Но как он мог жениться, если нельзя вычеркнуть свое прошлое? И она только недавно перестала бояться его. Как он войдет в их семью? И примут ли Котельниковы?
От страха ее глаза закрываются слезой, когда она пытается спросить себя об этом. Она его любит и боится, боится признаться всем, что ее любимый — это он, он… И он боится сказать, что он Тюлька, бывший вор, может страстно и бескорыстно любить.

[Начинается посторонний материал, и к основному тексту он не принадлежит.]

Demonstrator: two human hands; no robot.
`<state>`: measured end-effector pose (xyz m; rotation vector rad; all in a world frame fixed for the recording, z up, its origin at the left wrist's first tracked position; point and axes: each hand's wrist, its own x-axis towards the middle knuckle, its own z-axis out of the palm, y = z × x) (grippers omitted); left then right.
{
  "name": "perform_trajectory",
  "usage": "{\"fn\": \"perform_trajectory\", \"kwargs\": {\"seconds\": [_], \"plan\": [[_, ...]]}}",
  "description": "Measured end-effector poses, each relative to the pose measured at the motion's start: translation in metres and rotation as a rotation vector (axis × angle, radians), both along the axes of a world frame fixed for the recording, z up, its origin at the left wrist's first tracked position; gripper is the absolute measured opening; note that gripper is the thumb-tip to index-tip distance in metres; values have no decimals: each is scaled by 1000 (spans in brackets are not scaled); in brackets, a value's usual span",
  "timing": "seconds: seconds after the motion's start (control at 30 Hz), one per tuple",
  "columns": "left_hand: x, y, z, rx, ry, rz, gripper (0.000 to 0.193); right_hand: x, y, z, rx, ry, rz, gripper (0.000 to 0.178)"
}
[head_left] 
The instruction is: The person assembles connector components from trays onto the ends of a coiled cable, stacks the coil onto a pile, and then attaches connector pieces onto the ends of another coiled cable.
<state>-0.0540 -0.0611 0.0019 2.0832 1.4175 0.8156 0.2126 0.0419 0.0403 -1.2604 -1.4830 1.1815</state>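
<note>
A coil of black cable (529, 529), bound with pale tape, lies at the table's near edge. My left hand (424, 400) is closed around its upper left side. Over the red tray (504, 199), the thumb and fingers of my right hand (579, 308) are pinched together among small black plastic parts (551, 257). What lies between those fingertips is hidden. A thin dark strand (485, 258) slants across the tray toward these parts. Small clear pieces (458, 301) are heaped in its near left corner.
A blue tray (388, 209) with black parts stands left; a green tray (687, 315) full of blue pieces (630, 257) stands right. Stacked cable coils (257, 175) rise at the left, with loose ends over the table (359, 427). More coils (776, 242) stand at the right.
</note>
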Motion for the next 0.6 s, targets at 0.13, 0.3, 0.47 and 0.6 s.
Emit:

Но день настанет, и они скажут, он и она скажут, и все узнают правду.
«На буровой люди…»
Тюлька приподнимается на локте и сразу узнает: Ветрогон и тот, другой, и еще… пришли, чтоб кровью отплатить за его новую жизнь, за счастье, которое он обрел.
«Да, я люблю тебя, Миша… — Грудной и грустный голос Марьи, он шел откуда-то издалека… — И хочу взаимности… Иногда мне кажется, что ты гнусный, хочешь меня унизить…» Даже в эту минуту Марья была рядом, всегда с ним — родная, тихая и грустная Марья; она жила в его душе, и если бы она сейчас знала, какой он, Тюлька, на что он способен ради нее, друзей…
Тюлька медленно, бледнея, поднялся;
— Кончать?
— Зачем? — В волчьих глазах Ветрогону не скрыть намерения; на всех дорогах его стоял Тюлька; он, Тюлька, и в жизни был счастливее. Все время, пока жил Ветрогон, его мучила зависть к этому маленькому, жилистому и веснушчатому парню; в Тюльке был человек, душа, его любил Жига; а он был только Ветрогон, безжалостный и жестокий, обреченный на пресмыкание вассал. Теперь он сам главарь, сам… да, да, сам.
— …Зачем? Ты выполнишь? — обращается он к Тюльке, делая спокойный вид.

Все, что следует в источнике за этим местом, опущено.